■ What is expected: Please quote exactly the lines below from the line containing "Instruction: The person" to the line containing "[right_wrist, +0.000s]", both lines included, and nothing else.
[Opening Source records section]
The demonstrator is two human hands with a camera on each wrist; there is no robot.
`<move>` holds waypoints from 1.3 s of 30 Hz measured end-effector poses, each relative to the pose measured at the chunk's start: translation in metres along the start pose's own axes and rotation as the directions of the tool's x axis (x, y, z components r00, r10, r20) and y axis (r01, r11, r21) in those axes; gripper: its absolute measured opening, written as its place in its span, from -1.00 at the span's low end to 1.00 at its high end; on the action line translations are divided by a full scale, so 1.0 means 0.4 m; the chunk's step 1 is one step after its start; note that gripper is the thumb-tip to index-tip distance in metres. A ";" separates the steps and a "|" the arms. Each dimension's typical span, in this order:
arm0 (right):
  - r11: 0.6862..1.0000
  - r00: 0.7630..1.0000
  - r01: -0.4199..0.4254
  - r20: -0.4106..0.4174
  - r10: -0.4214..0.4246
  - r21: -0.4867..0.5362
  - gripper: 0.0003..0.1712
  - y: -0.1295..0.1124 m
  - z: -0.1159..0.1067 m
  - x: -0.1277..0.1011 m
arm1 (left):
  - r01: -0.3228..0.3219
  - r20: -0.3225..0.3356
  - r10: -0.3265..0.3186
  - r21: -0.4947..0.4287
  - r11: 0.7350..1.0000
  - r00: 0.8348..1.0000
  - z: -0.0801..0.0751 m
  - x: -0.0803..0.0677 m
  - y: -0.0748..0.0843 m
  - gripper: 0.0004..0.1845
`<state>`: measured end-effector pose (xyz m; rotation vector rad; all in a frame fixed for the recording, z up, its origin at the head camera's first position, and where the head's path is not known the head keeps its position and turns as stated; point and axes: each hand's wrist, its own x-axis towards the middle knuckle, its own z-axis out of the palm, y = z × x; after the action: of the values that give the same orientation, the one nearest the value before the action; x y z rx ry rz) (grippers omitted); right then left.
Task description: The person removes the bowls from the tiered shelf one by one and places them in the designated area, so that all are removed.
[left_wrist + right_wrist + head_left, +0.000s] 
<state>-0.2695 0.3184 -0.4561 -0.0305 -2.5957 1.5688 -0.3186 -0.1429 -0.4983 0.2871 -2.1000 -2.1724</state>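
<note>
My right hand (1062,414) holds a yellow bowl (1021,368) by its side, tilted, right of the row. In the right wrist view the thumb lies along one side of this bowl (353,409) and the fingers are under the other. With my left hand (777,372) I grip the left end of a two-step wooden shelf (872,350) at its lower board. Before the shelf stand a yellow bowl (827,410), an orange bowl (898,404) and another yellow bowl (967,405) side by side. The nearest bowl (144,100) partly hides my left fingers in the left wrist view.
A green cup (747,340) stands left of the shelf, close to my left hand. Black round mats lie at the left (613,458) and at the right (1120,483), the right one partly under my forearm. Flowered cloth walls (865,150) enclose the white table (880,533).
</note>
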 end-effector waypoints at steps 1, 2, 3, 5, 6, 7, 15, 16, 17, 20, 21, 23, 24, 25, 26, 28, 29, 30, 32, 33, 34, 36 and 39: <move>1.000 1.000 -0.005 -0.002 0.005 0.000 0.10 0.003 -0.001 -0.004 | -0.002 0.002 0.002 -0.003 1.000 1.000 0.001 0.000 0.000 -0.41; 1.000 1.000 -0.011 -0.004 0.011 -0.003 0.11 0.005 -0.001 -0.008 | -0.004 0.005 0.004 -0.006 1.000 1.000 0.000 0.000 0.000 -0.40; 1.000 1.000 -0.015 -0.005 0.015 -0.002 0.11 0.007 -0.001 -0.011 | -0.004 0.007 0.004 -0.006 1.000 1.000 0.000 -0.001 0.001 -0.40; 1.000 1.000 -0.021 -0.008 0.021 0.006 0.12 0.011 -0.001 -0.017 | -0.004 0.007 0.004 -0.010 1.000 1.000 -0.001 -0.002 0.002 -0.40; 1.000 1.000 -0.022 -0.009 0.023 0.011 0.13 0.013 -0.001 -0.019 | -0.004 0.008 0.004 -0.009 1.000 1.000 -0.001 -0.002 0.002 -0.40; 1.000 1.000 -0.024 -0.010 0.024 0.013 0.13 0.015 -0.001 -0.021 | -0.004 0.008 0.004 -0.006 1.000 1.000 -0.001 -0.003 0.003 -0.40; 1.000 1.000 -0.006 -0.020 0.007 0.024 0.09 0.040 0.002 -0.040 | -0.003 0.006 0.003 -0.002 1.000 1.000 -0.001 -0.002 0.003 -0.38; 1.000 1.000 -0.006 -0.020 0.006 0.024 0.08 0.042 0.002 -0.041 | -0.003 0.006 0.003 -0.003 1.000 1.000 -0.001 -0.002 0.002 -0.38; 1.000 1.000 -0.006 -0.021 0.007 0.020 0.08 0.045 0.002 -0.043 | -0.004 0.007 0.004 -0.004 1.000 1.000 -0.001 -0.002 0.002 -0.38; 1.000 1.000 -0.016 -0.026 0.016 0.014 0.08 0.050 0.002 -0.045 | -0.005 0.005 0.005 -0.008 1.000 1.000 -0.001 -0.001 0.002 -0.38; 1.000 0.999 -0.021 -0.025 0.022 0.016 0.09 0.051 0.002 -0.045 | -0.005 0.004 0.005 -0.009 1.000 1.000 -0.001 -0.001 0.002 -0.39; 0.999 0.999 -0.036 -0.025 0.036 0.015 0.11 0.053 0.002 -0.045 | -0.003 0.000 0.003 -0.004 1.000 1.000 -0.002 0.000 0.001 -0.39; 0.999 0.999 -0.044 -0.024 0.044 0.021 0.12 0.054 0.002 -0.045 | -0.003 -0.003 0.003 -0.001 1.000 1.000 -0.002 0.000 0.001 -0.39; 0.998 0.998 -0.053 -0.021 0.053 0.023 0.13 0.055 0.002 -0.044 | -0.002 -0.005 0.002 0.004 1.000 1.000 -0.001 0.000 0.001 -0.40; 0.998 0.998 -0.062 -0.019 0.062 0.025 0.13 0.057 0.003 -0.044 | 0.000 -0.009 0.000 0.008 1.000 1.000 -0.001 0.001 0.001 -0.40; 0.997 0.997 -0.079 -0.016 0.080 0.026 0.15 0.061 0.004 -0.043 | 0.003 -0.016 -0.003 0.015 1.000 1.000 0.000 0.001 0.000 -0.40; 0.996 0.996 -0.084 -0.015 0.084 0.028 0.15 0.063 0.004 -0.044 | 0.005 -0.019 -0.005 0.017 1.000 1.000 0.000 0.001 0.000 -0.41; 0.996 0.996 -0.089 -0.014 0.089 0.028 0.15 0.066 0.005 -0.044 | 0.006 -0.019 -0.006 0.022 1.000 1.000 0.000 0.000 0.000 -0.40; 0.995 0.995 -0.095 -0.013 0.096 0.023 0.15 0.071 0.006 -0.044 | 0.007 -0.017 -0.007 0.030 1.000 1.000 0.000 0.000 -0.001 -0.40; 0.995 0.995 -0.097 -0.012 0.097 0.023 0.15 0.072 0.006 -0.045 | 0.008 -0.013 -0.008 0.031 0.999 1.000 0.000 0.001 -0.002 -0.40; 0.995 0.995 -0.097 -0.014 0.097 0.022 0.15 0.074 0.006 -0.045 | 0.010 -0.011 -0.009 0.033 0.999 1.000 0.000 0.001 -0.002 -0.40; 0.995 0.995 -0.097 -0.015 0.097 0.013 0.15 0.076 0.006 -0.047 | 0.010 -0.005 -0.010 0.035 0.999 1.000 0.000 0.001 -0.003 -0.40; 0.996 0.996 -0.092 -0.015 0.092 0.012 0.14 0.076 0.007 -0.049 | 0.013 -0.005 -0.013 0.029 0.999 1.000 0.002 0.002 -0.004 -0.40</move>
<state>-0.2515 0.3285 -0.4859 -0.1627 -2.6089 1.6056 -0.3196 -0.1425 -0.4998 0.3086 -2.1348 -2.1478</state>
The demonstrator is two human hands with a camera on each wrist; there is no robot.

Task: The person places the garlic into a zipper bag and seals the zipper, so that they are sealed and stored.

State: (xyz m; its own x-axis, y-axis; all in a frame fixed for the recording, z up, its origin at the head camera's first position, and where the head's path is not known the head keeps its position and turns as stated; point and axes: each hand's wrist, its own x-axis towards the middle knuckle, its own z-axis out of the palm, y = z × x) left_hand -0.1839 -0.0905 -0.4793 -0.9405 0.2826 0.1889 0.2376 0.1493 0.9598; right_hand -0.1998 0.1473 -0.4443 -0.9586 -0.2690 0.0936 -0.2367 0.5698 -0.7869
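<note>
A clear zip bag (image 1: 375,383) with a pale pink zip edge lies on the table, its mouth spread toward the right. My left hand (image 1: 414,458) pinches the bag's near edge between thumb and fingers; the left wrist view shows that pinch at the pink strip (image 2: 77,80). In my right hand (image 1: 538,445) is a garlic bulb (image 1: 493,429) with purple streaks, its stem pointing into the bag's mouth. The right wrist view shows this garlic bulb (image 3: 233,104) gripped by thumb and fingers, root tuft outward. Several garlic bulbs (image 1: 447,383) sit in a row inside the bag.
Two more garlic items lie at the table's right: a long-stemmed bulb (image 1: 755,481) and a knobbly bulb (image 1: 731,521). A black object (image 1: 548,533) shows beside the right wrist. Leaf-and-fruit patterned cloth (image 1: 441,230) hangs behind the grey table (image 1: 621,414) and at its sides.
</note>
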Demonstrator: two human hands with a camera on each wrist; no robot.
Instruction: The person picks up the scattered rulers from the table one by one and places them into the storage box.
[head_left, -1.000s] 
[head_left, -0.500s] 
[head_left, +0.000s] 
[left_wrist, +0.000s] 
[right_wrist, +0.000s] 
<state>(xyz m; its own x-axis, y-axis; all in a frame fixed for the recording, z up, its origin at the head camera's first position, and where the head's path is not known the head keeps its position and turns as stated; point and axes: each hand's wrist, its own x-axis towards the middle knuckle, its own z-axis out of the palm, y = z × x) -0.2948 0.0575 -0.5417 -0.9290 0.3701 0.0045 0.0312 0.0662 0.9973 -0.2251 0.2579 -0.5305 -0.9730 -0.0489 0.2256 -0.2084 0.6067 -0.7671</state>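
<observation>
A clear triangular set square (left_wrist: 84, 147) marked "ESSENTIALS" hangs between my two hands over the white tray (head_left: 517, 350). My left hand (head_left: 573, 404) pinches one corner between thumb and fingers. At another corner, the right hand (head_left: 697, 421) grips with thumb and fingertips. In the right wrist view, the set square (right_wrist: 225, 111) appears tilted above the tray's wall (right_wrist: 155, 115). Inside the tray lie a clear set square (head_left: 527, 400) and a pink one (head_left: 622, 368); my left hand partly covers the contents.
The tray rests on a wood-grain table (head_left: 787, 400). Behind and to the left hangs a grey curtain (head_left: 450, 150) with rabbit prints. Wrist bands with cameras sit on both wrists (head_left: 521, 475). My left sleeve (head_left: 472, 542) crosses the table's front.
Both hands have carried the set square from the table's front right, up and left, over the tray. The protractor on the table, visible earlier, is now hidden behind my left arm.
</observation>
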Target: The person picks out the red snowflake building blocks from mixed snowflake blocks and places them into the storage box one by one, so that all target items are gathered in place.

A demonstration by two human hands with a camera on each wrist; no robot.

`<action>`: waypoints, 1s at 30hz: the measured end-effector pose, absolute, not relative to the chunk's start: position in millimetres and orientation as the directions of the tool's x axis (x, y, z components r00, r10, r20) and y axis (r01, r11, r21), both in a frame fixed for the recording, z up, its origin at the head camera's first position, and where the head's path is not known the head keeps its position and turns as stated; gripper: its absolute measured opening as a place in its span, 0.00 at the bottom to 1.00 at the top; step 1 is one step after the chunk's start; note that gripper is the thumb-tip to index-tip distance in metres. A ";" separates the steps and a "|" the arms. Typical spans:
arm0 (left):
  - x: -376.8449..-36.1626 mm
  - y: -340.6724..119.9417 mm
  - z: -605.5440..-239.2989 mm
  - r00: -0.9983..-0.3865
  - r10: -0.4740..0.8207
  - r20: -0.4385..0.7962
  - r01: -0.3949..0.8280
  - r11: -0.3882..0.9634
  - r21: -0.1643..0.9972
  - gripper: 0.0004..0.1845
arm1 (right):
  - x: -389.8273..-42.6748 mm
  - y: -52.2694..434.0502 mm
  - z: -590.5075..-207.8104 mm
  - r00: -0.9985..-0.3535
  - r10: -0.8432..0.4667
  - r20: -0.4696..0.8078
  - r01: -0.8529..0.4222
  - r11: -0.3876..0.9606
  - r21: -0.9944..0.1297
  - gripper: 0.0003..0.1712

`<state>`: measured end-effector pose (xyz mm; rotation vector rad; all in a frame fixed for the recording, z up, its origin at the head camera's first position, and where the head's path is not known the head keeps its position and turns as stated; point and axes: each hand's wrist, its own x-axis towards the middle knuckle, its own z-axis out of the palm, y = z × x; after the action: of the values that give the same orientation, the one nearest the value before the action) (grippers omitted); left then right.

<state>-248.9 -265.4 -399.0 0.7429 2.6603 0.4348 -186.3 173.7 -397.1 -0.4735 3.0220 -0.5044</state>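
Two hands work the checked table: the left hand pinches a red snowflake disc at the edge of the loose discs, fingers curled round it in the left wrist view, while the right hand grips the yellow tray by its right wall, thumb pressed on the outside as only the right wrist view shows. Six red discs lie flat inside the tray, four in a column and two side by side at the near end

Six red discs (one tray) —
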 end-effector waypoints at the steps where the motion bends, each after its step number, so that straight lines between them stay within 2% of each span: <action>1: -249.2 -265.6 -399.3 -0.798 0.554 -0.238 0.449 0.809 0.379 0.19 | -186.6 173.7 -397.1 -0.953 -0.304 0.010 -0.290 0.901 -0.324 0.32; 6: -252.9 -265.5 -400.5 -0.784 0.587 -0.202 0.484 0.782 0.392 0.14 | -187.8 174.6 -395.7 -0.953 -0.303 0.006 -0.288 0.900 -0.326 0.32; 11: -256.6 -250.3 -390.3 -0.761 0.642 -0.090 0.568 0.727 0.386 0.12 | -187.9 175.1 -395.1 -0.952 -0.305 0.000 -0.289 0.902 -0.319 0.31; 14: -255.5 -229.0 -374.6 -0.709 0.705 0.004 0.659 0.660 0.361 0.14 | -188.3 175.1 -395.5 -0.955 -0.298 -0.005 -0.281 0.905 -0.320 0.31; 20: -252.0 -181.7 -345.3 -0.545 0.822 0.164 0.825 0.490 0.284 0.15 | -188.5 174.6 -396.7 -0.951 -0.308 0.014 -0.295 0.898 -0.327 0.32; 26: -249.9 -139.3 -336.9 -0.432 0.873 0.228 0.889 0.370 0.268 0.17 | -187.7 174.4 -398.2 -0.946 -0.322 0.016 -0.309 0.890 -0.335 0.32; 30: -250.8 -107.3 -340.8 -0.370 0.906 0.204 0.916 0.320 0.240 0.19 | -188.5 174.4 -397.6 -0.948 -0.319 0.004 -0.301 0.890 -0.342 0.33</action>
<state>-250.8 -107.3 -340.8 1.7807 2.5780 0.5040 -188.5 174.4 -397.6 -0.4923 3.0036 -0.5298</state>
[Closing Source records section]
■ Exercise answer:
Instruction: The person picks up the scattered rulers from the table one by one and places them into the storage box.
[head_left, -1.000s] 
[head_left, -0.500s] 
[head_left, +0.000s] 
[left_wrist, +0.000s] 
[right_wrist, +0.000s] 

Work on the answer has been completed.